Le protocole de recherche qui préside au façonnage des artefacts articule une dimension sculpturale et une expérimentation vidéographique : intensifier l'artificialité d'objets importés en les revêtant d'une toile sujette au moirage. Ce moirage est rendu possible par l'utilisation de tissus dont les motifs deviennent, à une certaine distance, indécidables, irreprésentables pour un capteur numérique dépourvu du filtre adéquat. Dans la production habituelle d'images (vidéo, photographie, cinéma), ce moirage est banni.

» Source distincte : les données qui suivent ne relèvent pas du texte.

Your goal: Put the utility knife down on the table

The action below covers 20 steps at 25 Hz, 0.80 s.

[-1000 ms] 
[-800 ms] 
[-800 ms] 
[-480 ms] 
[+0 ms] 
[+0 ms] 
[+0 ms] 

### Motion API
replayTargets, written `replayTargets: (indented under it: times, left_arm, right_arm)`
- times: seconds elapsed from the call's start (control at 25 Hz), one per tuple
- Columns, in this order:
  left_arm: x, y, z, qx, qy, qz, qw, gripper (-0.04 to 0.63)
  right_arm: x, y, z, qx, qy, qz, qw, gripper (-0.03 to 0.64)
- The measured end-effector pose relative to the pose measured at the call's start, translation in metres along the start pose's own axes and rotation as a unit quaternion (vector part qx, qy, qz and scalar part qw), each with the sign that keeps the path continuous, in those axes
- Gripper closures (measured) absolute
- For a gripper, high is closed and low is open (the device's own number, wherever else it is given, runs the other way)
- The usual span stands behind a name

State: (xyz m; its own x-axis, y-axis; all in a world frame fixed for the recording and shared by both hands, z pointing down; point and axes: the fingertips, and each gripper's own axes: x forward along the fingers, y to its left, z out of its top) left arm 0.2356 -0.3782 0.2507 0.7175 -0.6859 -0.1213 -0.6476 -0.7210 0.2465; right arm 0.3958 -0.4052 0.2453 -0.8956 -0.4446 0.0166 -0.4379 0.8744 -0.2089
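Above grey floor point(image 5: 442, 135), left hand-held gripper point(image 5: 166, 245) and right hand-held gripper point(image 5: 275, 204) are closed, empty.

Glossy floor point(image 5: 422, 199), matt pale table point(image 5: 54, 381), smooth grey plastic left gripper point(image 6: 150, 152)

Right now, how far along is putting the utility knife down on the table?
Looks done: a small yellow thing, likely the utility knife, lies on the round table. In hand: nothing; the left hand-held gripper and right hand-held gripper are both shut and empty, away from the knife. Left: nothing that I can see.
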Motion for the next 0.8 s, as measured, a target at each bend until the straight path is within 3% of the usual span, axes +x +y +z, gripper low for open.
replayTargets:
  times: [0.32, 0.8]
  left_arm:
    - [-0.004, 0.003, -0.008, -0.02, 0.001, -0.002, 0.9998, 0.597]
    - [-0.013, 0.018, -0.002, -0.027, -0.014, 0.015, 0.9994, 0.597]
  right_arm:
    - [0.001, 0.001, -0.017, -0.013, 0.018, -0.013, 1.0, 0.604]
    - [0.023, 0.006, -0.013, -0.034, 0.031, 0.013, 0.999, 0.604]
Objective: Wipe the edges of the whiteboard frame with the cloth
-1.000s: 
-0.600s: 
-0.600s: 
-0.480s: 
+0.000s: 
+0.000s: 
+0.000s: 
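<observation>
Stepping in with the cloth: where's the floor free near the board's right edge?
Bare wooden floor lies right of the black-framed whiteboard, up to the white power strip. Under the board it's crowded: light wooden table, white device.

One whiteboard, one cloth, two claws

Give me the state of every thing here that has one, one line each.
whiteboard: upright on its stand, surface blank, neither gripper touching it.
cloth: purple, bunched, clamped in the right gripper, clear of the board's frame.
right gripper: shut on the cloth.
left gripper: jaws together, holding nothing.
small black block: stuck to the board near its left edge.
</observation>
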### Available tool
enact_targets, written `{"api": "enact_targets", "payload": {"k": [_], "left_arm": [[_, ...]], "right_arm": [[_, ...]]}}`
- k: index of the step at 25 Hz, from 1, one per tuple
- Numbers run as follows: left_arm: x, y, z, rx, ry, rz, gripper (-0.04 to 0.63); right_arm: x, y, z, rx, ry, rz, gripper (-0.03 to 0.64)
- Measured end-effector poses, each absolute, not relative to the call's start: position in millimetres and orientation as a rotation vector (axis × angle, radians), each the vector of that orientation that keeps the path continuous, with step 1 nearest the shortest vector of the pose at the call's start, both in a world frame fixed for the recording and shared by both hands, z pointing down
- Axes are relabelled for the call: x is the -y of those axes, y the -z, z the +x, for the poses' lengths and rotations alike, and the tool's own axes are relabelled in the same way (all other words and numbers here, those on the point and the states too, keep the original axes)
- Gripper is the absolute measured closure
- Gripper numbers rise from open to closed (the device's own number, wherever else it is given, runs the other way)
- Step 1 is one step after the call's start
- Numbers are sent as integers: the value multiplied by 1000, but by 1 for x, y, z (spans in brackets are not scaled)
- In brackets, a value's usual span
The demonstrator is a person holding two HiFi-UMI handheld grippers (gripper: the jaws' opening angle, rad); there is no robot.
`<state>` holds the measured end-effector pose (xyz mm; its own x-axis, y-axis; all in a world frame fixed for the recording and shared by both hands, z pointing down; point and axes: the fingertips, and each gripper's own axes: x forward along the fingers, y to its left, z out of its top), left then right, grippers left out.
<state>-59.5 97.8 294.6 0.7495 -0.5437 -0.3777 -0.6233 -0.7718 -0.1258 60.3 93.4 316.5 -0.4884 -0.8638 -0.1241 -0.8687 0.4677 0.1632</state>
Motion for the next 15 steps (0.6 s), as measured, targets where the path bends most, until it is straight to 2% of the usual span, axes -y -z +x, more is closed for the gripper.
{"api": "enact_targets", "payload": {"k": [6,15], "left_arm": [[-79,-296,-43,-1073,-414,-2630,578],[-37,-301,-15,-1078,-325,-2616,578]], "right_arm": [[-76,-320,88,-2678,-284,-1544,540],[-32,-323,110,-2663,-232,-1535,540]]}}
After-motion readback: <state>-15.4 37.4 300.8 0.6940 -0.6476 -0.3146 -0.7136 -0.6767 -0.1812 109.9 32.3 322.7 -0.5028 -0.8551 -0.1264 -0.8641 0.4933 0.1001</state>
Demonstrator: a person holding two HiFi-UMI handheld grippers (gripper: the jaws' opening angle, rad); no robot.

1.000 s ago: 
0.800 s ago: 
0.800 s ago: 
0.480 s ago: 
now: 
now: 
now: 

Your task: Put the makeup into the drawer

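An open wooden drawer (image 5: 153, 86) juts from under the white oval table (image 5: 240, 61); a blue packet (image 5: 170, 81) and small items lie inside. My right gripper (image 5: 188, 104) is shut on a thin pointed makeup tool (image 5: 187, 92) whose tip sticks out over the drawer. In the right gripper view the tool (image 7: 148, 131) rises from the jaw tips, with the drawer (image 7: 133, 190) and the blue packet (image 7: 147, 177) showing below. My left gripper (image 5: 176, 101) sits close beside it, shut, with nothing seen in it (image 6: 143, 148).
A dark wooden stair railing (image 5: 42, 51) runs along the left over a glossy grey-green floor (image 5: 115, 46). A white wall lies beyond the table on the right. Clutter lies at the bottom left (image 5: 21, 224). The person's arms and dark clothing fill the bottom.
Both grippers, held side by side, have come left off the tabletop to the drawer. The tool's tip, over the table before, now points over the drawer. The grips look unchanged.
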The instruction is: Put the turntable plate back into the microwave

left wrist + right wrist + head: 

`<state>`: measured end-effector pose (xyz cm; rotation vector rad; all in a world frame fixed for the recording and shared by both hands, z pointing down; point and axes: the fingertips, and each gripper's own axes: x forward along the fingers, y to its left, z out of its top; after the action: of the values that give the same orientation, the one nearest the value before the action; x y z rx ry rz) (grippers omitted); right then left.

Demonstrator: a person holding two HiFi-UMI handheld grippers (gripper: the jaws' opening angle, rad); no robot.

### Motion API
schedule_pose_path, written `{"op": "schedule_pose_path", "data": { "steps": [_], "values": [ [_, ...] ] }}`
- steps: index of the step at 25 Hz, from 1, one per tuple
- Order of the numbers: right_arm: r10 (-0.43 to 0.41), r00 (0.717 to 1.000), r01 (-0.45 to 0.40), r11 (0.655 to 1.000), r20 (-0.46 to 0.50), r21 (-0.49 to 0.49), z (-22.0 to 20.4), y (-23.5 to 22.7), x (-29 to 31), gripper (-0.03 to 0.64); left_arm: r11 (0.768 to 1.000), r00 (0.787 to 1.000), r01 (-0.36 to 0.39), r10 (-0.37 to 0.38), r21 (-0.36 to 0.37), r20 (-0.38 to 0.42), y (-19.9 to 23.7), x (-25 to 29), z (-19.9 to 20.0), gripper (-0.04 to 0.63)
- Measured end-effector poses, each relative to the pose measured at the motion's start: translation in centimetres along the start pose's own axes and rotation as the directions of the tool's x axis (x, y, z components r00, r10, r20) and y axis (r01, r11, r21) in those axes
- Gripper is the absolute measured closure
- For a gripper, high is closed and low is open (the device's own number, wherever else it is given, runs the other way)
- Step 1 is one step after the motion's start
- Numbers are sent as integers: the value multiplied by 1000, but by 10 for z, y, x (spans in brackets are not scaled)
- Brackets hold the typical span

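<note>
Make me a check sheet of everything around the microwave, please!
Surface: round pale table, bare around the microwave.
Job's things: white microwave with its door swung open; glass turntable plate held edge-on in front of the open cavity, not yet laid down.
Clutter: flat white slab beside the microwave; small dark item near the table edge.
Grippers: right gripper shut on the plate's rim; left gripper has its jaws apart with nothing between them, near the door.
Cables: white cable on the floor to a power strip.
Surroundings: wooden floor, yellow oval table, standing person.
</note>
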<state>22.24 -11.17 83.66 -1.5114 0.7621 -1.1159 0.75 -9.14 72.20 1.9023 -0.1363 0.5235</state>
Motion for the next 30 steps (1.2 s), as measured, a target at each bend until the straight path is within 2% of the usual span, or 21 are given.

Il met, en effet, en péril la qualité de la représentation, indique la présence des couches machiniques, électroniques, entre soi et ce qui se donne à voir dans l'image.
Il résulte de ce processus une installation vidéographique (double projection full HD, son quadriphonie) qui, à la confluence des deux méthodes de vérification, invente un langage lyrique et élégiaque, s'appropriant une diversité de références à l'Arcadie et, plus généralement, au bucolique et à la pastorale. Le montage filmique s'ingénie à mixer les deux méthodologies de vérification, les deux territoires distincts afin qu'émerge un troisième espace, une temporalité nouvelle qui institue ses règles propres, sa rythmique, sa poétique singulière. Cet espace filmique devient poreux aux surgissements de déjà-vu, de mythes, de références historiques. Cependant, ce qui se trame devant la caméra, dans le Limousin comme dans le Péloponnèse, ce sont des formes de vie réelle, des expériences réellement vécues. Florent Chastel et Julien Quartier ne jouent pas, il n'y a pas de direction d'acteurs, ils exposent du temps de vie, ils déploient réellement leur activité — et bien que celle de Julien Quartier ait été provoquée, elle est d'abord performative, agissante ; elle ne cherche pas en première instance à émettre, à construire une représentation, elle inaugure une expérience, laborieuse, quotidienne, inutile, utopique.